### Problem description
Copy the whole listing below exactly.
-*-
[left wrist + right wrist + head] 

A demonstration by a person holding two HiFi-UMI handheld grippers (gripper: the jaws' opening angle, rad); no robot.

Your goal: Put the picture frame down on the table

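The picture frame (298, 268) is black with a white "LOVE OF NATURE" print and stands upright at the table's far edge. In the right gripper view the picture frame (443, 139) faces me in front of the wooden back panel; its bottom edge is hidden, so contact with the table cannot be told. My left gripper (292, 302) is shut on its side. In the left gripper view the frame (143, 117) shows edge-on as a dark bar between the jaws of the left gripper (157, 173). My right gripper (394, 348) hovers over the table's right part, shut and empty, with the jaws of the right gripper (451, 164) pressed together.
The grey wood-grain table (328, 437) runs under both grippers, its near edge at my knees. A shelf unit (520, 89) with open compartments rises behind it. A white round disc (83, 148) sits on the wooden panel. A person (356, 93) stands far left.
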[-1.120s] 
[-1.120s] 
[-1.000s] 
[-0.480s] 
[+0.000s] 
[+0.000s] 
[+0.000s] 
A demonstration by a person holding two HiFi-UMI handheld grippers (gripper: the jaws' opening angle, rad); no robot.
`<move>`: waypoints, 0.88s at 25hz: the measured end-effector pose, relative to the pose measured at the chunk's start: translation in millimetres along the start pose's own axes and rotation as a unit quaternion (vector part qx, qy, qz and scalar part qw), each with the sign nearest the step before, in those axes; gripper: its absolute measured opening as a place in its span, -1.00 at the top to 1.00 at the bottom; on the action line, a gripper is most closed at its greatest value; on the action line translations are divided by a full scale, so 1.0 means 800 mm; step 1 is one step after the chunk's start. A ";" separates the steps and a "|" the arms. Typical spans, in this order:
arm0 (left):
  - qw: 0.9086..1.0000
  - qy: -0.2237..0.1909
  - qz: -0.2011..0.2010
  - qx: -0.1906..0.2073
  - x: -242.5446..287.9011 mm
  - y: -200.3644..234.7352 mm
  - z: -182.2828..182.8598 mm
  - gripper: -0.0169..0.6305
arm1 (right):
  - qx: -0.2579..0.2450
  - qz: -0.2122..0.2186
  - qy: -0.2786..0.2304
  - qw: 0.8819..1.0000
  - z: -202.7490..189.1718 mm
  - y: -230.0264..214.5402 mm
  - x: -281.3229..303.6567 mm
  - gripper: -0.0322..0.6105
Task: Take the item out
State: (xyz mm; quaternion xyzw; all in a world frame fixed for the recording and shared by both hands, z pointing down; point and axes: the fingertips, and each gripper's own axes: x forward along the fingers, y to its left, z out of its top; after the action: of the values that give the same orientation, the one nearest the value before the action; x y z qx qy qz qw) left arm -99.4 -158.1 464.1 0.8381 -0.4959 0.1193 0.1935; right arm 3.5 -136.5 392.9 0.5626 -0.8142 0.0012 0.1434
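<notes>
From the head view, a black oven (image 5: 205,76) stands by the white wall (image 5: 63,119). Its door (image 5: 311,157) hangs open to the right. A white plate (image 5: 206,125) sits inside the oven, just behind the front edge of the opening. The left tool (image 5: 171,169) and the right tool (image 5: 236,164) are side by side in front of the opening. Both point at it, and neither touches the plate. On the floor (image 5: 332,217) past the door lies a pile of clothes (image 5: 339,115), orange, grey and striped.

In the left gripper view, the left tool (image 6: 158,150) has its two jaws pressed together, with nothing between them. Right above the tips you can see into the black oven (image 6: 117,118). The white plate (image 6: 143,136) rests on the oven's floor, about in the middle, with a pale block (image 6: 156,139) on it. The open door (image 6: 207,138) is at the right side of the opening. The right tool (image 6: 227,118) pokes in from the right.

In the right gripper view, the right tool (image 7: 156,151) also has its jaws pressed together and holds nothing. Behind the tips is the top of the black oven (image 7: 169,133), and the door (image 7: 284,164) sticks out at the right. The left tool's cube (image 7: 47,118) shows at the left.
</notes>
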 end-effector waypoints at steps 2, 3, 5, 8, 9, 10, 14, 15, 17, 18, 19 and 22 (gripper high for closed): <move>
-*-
### Finished task
[left wrist + right wrist + head] 

A demonstration by a person holding two HiFi-UMI handheld grippers (gripper: the jaws' opening angle, rad); no robot.

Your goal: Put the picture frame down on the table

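The picture frame (298, 268) is black with a white "LOVE OF NATURE" print and stands upright at the table's far edge. In the right gripper view the picture frame (443, 139) faces me in front of the wooden back panel; its bottom edge is hidden, so contact with the table cannot be told. My left gripper (292, 302) is shut on its side. In the left gripper view the frame (143, 117) shows edge-on as a dark bar between the jaws of the left gripper (157, 173). My right gripper (394, 348) hovers over the table's right part, shut and empty, with the jaws of the right gripper (451, 164) pressed together.
The grey wood-grain table (328, 437) runs under both grippers, its near edge at my knees. A shelf unit (520, 89) with open compartments rises behind it. A white round disc (83, 148) sits on the wooden panel. A person (356, 93) stands far left.
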[-1.120s] 
[-1.120s] 
[-1.000s] 
[-0.480s] 
[+0.000s] 
[+0.000s] 
[+0.000s] 
A demonstration by a person holding two HiFi-UMI handheld grippers (gripper: the jaws' opening angle, rad); no robot.
`<move>`: waypoints, 0.88s at 25hz: the measured end-effector pose, relative to the pose measured at the chunk's start: translation in millimetres along the start pose's own axes and rotation as a unit quaternion (vector part qx, qy, qz and scalar part qw), each with the sign nearest the step before, in those axes; gripper: its absolute measured opening as a place in its span, -1.00 at the top to 1.00 at the bottom; on the action line, a gripper is most closed at its greatest value; on the action line translations are divided by a full scale, so 1.0 means 800 mm; step 1 is one step after the chunk's start. A ";" separates the steps and a "|" the arms. Typical spans, in this order:
arm0 (left):
  - qw: 0.9086..1.0000
  - qy: -0.2237..0.1909
  - qz: -0.2011..0.2010
  - qx: -0.1906..0.2073
  - x: -242.5446..287.9011 mm
  - y: -200.3644..234.7352 mm
  - z: -182.2828..182.8598 mm
  - gripper: -0.0169..0.6305
arm1 (right):
  - qx: -0.2579..0.2450
  - qz: -0.2122..0.2186
  - qy: -0.2786..0.2304
  - qw: 0.8819..1.0000
  - z: -202.7490..189.1718 mm
  - y: -230.0264..214.5402 mm
  - x: -281.3229..303.6567 mm
  - gripper: -0.0322..0.6105
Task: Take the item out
State: (xyz mm; quaternion xyzw; all in a world frame fixed for the recording and shared by both hands, z pointing down; point and axes: the fingertips, and each gripper's own axes: x forward along the fingers, y to its left, z out of its top; after the action: of the values that give the same orientation, the one nearest the value before the action; x y z qx qy qz qw) left arm -99.4 -158.1 464.1 0.8381 -0.4959 0.1193 0.1935; right arm 3.5 -136.5 392.9 0.5626 -0.8142 0.0012 0.1434
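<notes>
From the head view, a black oven (image 5: 205,76) stands by the white wall (image 5: 63,119). Its door (image 5: 311,157) hangs open to the right. A white plate (image 5: 206,125) sits inside the oven, just behind the front edge of the opening. The left tool (image 5: 171,169) and the right tool (image 5: 236,164) are side by side in front of the opening. Both point at it, and neither touches the plate. On the floor (image 5: 332,217) past the door lies a pile of clothes (image 5: 339,115), orange, grey and striped.

In the left gripper view, the left tool (image 6: 158,150) has its two jaws pressed together, with nothing between them. Right above the tips you can see into the black oven (image 6: 117,118). The white plate (image 6: 143,136) rests on the oven's floor, about in the middle, with a pale block (image 6: 156,139) on it. The open door (image 6: 207,138) is at the right side of the opening. The right tool (image 6: 227,118) pokes in from the right.

In the right gripper view, the right tool (image 7: 156,151) also has its jaws pressed together and holds nothing. Behind the tips is the top of the black oven (image 7: 169,133), and the door (image 7: 284,164) sticks out at the right. The left tool's cube (image 7: 47,118) shows at the left.
</notes>
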 end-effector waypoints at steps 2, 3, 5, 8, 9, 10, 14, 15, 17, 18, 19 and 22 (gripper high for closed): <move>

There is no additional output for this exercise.